# St. Augustine 6/3/10



## DSampiero (Oct 18, 2009)

After running around and goofing off, I decided I needed some fishing, hell, it had been 6 days Since I wet a line!

So I set out on the water at 1:30 pm... Breaking the summer inshore 'rule' of fish early. Tide was high going onto the flat so I just blazed a new trail instead of following the channel, poled past some grass, heard one pop made some cast but go nothing. Into a creek and went to a deeeeeep hole thinking the gang might like the cooler water temps way down there.. I was rewarded first with an runt Trout, then this fat 23.5" Drum! His 19.5" brother was released without incident, as was his friend mister Jack Crevalle, and a 17" Red that I picked up on my way out of the creek... 2.5 hrs on the water and I had a blast.

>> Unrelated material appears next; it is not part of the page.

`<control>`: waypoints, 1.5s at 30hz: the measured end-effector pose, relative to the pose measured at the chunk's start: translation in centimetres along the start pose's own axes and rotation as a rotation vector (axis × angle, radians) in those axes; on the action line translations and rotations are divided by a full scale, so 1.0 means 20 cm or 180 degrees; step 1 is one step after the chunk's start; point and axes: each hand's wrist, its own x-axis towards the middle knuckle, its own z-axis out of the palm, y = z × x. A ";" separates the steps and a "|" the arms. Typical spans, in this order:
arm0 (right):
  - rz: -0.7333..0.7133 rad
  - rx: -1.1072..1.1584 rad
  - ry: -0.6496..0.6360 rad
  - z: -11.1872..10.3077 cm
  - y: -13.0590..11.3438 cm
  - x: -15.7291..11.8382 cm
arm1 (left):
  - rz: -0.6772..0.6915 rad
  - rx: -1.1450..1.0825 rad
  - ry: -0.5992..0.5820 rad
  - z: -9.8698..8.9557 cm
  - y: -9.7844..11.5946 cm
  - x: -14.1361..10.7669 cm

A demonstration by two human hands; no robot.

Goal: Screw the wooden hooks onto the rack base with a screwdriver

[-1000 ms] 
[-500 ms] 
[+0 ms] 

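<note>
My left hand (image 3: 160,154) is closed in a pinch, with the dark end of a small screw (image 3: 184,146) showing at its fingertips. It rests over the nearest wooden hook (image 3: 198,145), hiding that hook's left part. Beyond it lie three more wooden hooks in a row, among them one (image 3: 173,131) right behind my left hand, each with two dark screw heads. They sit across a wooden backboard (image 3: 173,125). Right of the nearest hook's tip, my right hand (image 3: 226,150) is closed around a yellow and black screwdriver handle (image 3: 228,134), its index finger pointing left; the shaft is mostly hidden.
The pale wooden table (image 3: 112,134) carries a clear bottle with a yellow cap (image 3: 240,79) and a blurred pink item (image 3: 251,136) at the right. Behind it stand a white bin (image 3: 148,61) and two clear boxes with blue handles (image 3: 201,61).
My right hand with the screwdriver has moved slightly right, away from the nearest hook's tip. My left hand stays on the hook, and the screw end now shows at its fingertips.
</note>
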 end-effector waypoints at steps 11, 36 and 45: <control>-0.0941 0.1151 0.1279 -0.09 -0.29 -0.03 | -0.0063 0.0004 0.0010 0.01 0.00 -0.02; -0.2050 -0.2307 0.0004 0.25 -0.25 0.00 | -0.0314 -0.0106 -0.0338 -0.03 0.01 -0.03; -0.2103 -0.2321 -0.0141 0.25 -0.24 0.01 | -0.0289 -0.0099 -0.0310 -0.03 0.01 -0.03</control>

Ohh and yes I was using live shrimp. Think I'll be out there again tomorrow, and Saturday.. Got to run, time to pull those fillets out of the oven, go get 'em boys!


----------



## FSUfisher (Jul 16, 2007)

Nice report! I discovered the creeks south of St. Augustine a couple weekends ago but didn't have much time to fish. Something different about that place kept nagging me, then finally I realized... mangroves!


----------



## DSampiero (Oct 18, 2009)

Mangroves? We ain't got no stinkin' Mangroves! umm, the farthest north mangrove I know of is at just over 9.5 miles south of were I was today. Shoot me a PM next time you're heading over we'll fish!


----------